Para o líder do governo na Câmara, Ricardo Barros (Progressistas-PR), o País precisa “se acostumar” ao comportamento do chefe do Executivo. “O presidente Bolsonaro é o presidente Bolsonaro. “Precisamos nos acostumar com isso. Já é presidente há dois anos e meio, e todo mundo sabe o jeito dele. Ele reage. Está tudo dentro do que era esperado que fosse.

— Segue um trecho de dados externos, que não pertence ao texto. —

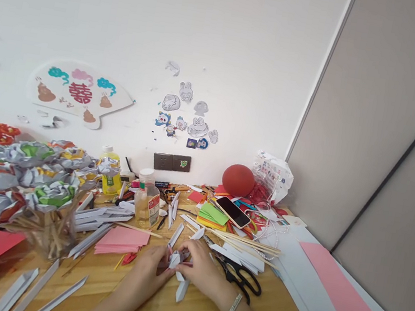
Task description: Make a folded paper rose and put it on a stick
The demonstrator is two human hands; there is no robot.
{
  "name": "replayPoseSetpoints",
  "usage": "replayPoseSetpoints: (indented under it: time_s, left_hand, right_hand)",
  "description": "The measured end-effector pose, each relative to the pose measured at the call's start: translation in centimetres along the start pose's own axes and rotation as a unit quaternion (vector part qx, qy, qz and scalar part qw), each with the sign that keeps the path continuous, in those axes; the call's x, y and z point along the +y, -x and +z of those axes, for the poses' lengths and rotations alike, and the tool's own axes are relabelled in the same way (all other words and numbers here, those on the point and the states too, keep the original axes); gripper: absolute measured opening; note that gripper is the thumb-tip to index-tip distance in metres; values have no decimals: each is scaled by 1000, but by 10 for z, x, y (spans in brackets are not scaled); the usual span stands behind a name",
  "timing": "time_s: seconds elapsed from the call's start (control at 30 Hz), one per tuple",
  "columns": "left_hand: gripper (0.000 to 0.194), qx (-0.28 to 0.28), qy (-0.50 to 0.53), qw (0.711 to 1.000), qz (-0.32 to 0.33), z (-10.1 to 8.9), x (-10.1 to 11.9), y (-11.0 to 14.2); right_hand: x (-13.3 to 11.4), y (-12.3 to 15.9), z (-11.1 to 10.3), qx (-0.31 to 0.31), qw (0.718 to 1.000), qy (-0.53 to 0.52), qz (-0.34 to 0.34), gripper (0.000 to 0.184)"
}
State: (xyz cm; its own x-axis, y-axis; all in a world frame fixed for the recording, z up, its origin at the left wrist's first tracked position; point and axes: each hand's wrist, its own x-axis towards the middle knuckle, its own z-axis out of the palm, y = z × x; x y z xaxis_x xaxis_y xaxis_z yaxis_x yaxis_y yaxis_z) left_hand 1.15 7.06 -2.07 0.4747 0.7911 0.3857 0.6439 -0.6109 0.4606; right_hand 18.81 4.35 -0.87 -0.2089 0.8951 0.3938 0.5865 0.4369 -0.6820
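Note:
Between my two hands is a white folded-paper piece with several paper strips sticking out around it, low over the wooden table. My left hand pinches its left side with thumb and fingers. From the right, my right hand closes thumb and fingers on the same piece, a bracelet on its wrist. Part of the folded paper is hidden by the fingers. Just left of my left hand lies a stack of pink paper. Black-handled scissors rest right of my right hand.
Paper flowers on sticks crowd the left. Folded white strips lie at the front left. Behind my hands stand a glue bottle and a yellow bottle. A phone, wooden sticks and a red balloon are at the right.

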Motion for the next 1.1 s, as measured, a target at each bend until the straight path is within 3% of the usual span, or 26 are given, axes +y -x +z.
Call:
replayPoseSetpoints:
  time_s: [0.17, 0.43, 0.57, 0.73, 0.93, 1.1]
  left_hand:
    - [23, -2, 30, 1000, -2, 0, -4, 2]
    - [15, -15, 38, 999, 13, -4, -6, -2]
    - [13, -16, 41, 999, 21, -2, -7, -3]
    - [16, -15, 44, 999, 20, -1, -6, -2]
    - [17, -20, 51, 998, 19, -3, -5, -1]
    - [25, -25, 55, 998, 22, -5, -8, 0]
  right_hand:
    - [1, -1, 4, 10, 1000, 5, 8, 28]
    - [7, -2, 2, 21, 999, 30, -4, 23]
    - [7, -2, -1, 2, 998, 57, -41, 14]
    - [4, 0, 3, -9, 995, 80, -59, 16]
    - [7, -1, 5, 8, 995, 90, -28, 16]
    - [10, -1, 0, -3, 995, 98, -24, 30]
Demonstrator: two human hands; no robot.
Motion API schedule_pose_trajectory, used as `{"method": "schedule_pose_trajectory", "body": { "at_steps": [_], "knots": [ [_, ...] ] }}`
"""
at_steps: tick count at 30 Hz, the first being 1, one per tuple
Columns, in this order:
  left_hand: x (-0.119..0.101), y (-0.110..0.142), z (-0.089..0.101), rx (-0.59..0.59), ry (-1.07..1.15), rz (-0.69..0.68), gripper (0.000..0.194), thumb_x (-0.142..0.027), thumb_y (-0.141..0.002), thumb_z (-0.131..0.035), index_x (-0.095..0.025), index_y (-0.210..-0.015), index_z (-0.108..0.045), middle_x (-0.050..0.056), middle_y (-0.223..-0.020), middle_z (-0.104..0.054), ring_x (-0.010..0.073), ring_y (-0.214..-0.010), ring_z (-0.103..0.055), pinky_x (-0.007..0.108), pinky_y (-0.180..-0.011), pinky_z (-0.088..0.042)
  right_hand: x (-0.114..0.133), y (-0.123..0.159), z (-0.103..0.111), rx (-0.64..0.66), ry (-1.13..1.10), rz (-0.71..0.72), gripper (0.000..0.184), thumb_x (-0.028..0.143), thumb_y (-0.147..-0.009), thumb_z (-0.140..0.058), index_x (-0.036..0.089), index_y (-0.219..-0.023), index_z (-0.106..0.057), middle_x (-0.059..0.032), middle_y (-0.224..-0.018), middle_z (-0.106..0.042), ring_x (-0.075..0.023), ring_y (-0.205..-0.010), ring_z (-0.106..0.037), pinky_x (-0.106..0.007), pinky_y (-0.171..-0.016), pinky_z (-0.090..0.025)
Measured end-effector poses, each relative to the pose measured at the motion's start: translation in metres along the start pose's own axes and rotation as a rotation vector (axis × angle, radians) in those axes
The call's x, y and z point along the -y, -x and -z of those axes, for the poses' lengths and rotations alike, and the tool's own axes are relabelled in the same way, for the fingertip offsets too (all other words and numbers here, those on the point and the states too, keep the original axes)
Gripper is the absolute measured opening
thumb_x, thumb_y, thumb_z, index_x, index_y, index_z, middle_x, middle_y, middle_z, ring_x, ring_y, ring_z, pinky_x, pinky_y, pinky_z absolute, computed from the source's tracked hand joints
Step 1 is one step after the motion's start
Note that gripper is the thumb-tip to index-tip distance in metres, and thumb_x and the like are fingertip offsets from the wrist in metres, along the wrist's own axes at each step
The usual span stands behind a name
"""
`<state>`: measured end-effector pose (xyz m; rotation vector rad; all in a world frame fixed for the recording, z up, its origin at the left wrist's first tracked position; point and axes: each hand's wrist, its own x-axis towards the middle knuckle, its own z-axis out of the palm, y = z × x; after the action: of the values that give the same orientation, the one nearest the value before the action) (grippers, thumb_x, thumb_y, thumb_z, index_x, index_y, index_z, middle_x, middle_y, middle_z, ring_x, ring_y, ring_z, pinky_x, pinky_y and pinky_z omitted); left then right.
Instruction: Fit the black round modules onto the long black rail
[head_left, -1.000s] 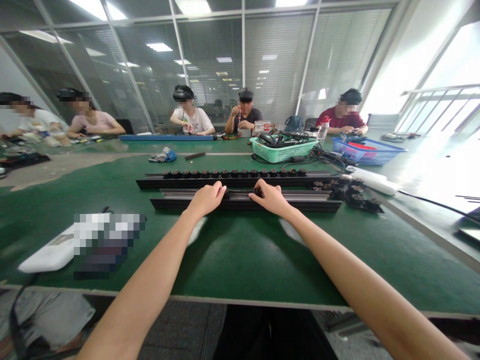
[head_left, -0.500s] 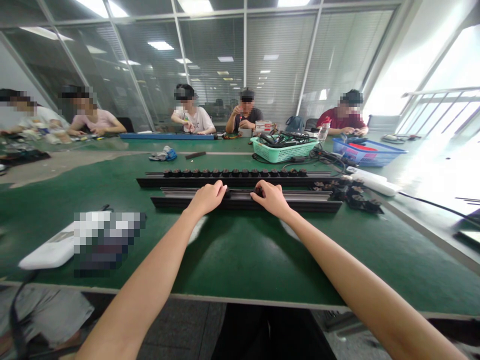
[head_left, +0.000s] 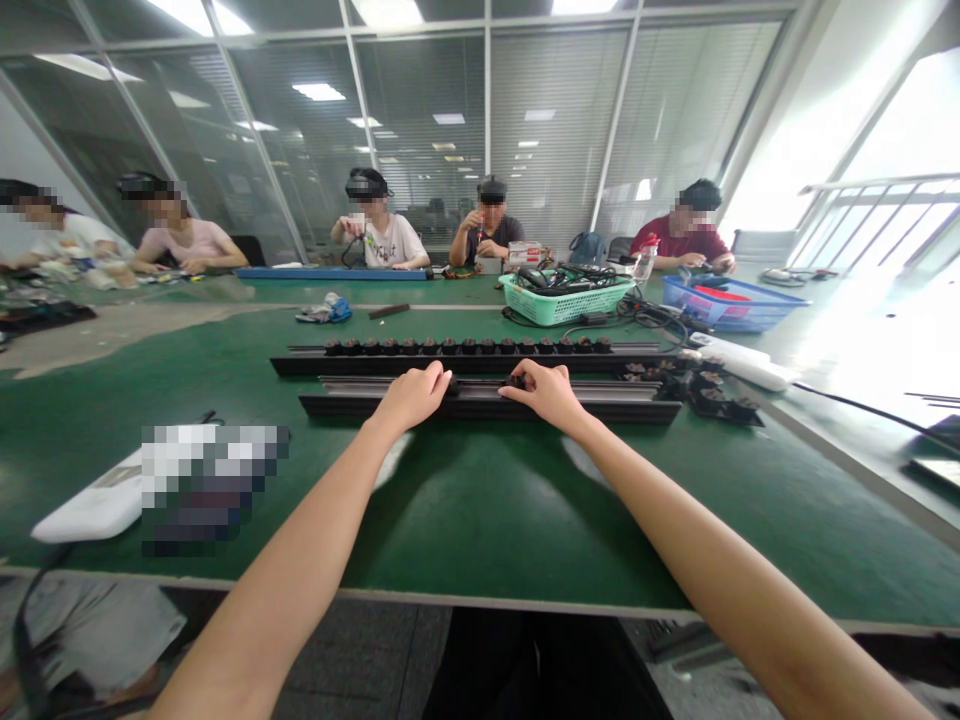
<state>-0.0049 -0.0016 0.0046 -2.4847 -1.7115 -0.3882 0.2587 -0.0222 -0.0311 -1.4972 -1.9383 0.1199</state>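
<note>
The right hand (head_left: 545, 388) pinches a small dark part (head_left: 514, 381) at the near black rail (head_left: 487, 411), its shape largely covered by fingers. The left hand (head_left: 411, 398) curls beside another dark piece (head_left: 452, 384), mostly hidden; whether it grips this, I cannot tell. Beyond both hands, a second rail (head_left: 450, 367) bears round dark parts (head_left: 469, 347). Farther off, lettering (head_left: 385, 254) on a white shirt (head_left: 406, 244) is unreadable.
</note>
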Motion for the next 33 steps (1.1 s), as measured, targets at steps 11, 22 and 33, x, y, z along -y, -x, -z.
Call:
{"method": "schedule_pose_trajectory", "body": {
  "at_steps": [11,22,33],
  "knots": [
    [-0.0002,0.0,0.0007,0.0,-0.008,-0.004,0.041,-0.045,-0.113,-0.03,-0.022,-0.111,-0.064,0.014,-0.096,-0.079,0.0339,-0.094,-0.077,0.036,-0.078,-0.052,0.0009,0.0026,-0.002,-0.023,-0.026,-0.002,0.023,0.046,-0.097,-0.065,0.024,-0.099,-0.06,0.0045,-0.077,-0.065,-0.0189,-0.079,-0.063,-0.035,-0.091,-0.027],
    [-0.0007,-0.0001,0.0002,0.006,-0.004,0.006,0.04,-0.045,-0.113,-0.031,-0.022,-0.112,-0.064,0.013,-0.096,-0.079,0.0324,-0.095,-0.077,0.035,-0.08,-0.052,0.0012,0.0013,-0.0032,-0.036,-0.036,-0.038,0.023,0.044,-0.091,-0.07,0.024,-0.095,-0.059,0.0048,-0.076,-0.064,-0.0193,-0.077,-0.062,-0.035,-0.09,-0.027],
    [-0.0004,-0.0005,0.0001,0.0,0.002,-0.002,0.042,-0.045,-0.112,-0.03,-0.021,-0.112,-0.065,0.013,-0.093,-0.078,0.0328,-0.092,-0.076,0.035,-0.076,-0.05,-0.0078,-0.0044,0.0037,0.005,-0.063,-0.004,0.027,0.047,-0.091,-0.076,0.024,-0.091,-0.062,0.0055,-0.071,-0.06,-0.0182,-0.073,-0.06,-0.035,-0.091,-0.032]
  ]
}}
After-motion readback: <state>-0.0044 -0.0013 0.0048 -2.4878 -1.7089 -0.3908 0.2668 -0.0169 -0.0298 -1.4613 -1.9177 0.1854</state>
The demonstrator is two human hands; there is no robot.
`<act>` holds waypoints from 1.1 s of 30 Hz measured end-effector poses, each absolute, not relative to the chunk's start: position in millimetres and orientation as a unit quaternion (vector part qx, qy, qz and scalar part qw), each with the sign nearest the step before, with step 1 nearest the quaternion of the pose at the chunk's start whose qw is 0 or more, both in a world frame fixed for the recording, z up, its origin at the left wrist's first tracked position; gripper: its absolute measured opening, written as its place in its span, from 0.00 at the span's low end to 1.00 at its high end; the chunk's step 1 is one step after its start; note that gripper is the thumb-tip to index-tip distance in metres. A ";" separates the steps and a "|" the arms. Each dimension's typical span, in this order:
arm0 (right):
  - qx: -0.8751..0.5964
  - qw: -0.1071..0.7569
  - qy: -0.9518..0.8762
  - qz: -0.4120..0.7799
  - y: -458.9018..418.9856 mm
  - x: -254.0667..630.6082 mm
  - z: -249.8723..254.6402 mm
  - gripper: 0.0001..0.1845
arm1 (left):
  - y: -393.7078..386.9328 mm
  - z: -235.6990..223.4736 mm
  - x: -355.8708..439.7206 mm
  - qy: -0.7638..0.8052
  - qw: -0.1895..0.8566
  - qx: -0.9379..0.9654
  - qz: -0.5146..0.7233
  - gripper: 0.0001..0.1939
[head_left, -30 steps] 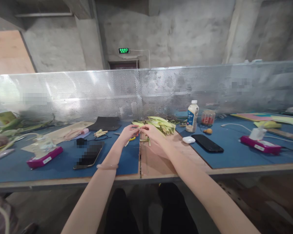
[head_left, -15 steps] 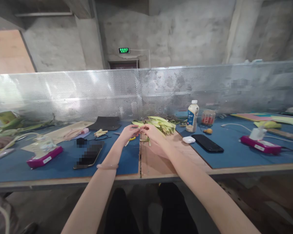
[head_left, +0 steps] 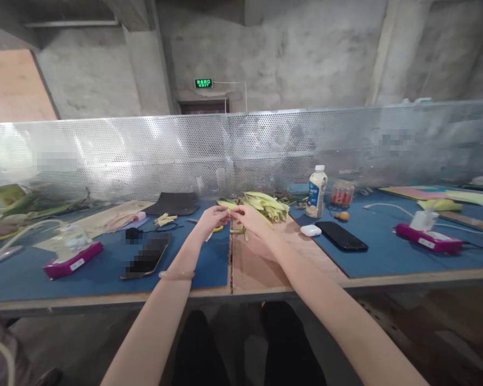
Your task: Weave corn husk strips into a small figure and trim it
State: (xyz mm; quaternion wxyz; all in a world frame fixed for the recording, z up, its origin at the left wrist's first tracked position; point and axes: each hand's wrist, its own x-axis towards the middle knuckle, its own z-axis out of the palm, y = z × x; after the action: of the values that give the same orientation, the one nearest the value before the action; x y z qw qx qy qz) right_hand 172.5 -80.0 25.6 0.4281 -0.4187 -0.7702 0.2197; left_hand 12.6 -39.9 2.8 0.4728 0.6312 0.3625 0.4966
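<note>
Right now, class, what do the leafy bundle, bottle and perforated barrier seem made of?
Leafy bundle: apparently matte plant husk, given its layered green look. Bottle: probably smooth plastic, judging by cap and shape. Barrier: likely shiny metal, given bright reflections.

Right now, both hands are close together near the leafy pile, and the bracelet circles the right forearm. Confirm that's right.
Wrong arm: the head view shows the bracelet around the left forearm. The left hand and right hand are close together near the leafy pile.

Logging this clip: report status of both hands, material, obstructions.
Left bare hand, right bare hand: fingertips together, anything pinched too small to identify. Pale-green leafy pile just beyond right hand. Curved yellow handle beside left hand, apparently not blocking.
</note>
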 end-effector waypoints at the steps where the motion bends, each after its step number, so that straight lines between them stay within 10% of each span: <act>1: -0.419 0.430 -0.769 0.220 -79.1 172.3 24.9 0.10 | -39.6 2.7 12.5 0.362 0.473 0.631 0.497 0.13; 33: -0.426 0.430 -0.788 0.115 -81.0 174.8 27.5 0.10 | -50.6 9.2 18.2 0.364 0.499 0.604 0.504 0.12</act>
State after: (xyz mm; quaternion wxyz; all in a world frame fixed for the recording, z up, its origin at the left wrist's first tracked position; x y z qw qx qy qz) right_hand 174.8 -81.0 27.5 0.4299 -0.4259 -0.7877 0.1150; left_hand 18.2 -50.6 9.2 0.4987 0.6038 0.3643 0.5040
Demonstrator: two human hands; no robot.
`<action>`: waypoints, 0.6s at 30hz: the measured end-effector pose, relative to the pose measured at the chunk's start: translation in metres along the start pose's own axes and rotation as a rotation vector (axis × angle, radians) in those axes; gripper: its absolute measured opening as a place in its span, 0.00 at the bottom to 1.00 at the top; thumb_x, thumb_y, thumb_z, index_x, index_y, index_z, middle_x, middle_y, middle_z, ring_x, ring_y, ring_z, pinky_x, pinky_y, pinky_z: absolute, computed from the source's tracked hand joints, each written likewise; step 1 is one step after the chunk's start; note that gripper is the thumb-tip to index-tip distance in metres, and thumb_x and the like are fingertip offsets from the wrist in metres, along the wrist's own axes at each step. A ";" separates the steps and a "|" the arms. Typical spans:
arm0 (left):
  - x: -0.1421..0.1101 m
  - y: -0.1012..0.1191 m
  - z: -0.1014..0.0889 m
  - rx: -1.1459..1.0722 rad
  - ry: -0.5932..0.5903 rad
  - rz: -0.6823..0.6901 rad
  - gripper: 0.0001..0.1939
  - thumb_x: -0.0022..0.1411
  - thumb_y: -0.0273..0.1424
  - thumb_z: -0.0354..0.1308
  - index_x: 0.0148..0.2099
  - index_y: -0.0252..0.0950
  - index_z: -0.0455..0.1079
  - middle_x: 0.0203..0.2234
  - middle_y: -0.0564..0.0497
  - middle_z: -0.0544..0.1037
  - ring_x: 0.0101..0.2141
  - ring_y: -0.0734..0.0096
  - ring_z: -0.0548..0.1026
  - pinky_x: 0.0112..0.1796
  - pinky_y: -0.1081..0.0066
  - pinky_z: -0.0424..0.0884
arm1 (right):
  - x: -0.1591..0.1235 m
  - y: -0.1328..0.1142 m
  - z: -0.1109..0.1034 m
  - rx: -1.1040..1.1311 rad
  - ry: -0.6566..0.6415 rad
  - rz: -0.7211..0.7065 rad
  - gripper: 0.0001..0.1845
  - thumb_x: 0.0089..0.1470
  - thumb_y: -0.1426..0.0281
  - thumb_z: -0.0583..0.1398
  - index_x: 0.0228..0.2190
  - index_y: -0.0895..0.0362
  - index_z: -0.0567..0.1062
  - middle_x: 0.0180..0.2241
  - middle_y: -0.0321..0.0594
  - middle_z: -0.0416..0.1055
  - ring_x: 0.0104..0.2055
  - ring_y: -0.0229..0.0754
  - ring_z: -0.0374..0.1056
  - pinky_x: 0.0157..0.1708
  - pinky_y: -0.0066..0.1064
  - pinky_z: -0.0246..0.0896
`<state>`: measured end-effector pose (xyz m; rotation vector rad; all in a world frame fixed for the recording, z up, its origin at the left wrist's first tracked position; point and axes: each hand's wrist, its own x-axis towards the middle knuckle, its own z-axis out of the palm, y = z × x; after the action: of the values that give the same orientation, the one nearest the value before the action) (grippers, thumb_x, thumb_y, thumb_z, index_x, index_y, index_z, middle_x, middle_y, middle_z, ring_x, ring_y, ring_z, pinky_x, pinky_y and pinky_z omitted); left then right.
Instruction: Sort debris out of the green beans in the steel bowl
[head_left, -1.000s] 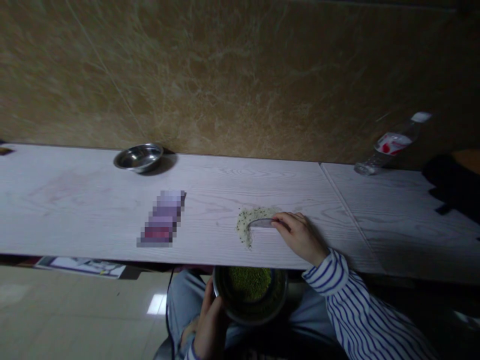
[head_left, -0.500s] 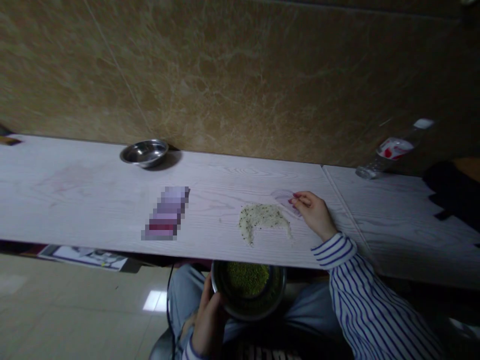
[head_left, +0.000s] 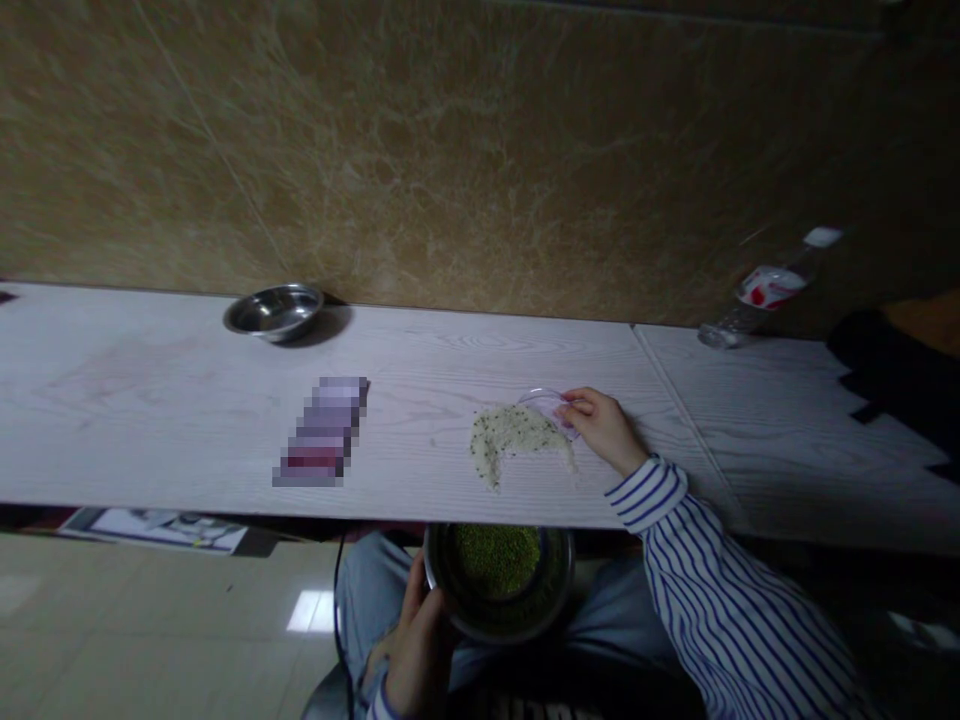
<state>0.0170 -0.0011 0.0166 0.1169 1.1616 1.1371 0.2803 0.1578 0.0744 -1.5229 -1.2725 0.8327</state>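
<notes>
My left hand (head_left: 420,635) grips the left rim of a metal bowl (head_left: 559,600), which sits over my lap just below the table's front edge. Inside it lie many small green beans (head_left: 497,558). My right hand (head_left: 604,430) pinches a thin clear plastic disc (head_left: 541,396), perhaps a lid or shallow dish, tilted at the back right of a pile of white rice grains (head_left: 517,432). Dark green beans are scattered among the grains. The pile has an arch shape, with two arms pointing toward me. My fingers partly cover the disc.
An empty steel bowl (head_left: 276,312) stands near the wall at the left. Closer to me is a blurred-out flat object (head_left: 322,432). A clear plastic bottle (head_left: 757,295) with a white cap stands at the right, beside dark cloth (head_left: 892,370). A seam (head_left: 682,405) crosses the table.
My right hand has brought the clear disc slightly left and down, closer against the rice pile. The view has shifted a little. My left hand keeps its hold on the bowl.
</notes>
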 end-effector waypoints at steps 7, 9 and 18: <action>0.002 -0.004 0.000 0.037 -0.014 0.021 0.40 0.47 0.28 0.63 0.65 0.40 0.61 0.49 0.43 0.78 0.48 0.52 0.75 0.43 0.63 0.73 | -0.009 -0.007 0.006 0.019 -0.085 0.016 0.12 0.45 0.63 0.66 0.31 0.56 0.73 0.26 0.40 0.79 0.30 0.44 0.77 0.31 0.35 0.73; 0.002 -0.004 0.000 0.059 -0.013 0.030 0.40 0.47 0.29 0.63 0.64 0.40 0.62 0.50 0.43 0.77 0.49 0.51 0.74 0.42 0.63 0.73 | -0.012 -0.008 0.007 0.029 -0.097 0.017 0.11 0.46 0.63 0.65 0.31 0.55 0.73 0.27 0.41 0.80 0.31 0.44 0.78 0.32 0.35 0.73; 0.001 -0.005 0.004 0.016 0.006 0.049 0.39 0.45 0.30 0.65 0.62 0.43 0.66 0.53 0.45 0.76 0.55 0.50 0.70 0.46 0.62 0.71 | -0.023 -0.012 0.018 0.071 -0.122 0.006 0.09 0.46 0.66 0.65 0.32 0.54 0.73 0.26 0.39 0.80 0.30 0.45 0.78 0.31 0.35 0.73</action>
<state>0.0227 -0.0008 0.0145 0.1554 1.1791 1.1721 0.2547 0.1401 0.0782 -1.4386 -1.3129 0.9772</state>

Não consigo ver como isso estaria fora do padrão do comportamento dele”, declarou Barros ao “Estadão”. O deputado igualmente minimizou a importância do manifesto de empresários em defesa das eleições e as respostas do Judiciário ao presidente. “Quantos empresários são? Isso tudo é narrativa. Todo mundo quer pegar uma carona cada vez que isso surge como assunto. Isso não é um movimento consolidado, organizado. São os que querem fazer média. No Judiciário também tem muita gente querendo fazer média”, desabafou Barros, que, aliás, é alvo da CPI da Covid.
A resposta do líder do governo foi contestada pelo cientista político Leonardo Avritzer, professor da Universidade Federal de Minas Gerais: “É bom o Brasil não se acostumar ao jeito Bolsonaro de ser. O melhor é que Bolsonaro se acostume com a democracia no Brasil e não que o Brasil se acostume com os seus arroubos autoritários”, afirmou Leonardo, que é um dos principais pesquisadores sobre democracia no País, colocando a discussão em seu lugar objetivo. Na avaliação do cientista, o discurso de Bolsonaro é muito mais do que bravata. “A gente vive um processo de erosão das instituições democráticas. O presidente está questionando a segurança do voto e, com isso, erodindo a confiança de um conjunto grande da população acerca da lisura do processo eleitoral, que é um dos fundamentos principais, se não o principal, da democracia brasileira”, comentou o professor. Para Avritzer, as declarações do presidente podem “ser o ponto de partida para um questionamento do resultado eleitoral de 2022, o que pode gerar muita turbulência política e até mesmo violência”.
A reação às investidas de Bolsonaro contra a democracia têm se ampliado cada vez mais. Há autoridades, como o ministro do Supremo Tribunal Federal, Alexandre de Moraes, que conduz o inquérito das fake news, que duvidam da possibilidade de bravatas como as de Bolsonaro provocarem um golpe no país. “Eu acredito fielmente nas instituições e vamos solidificando a democracia”, preconizou ele. Enquanto Bolsonaro tenta pautar a agenda política do país e, de certo modo, consegue resultados, com aprovação de matérias de seu interesse e promoção da confusão na opinião pública, vai se reforçando o consenso de que é preciso reagir a toda e qualquer ameaça autoritária que parta do presidente da República. A mobilização constante contra abusos de poder é o grande antídoto contra surtos autoritários como os que já mancharam a História do Brasil.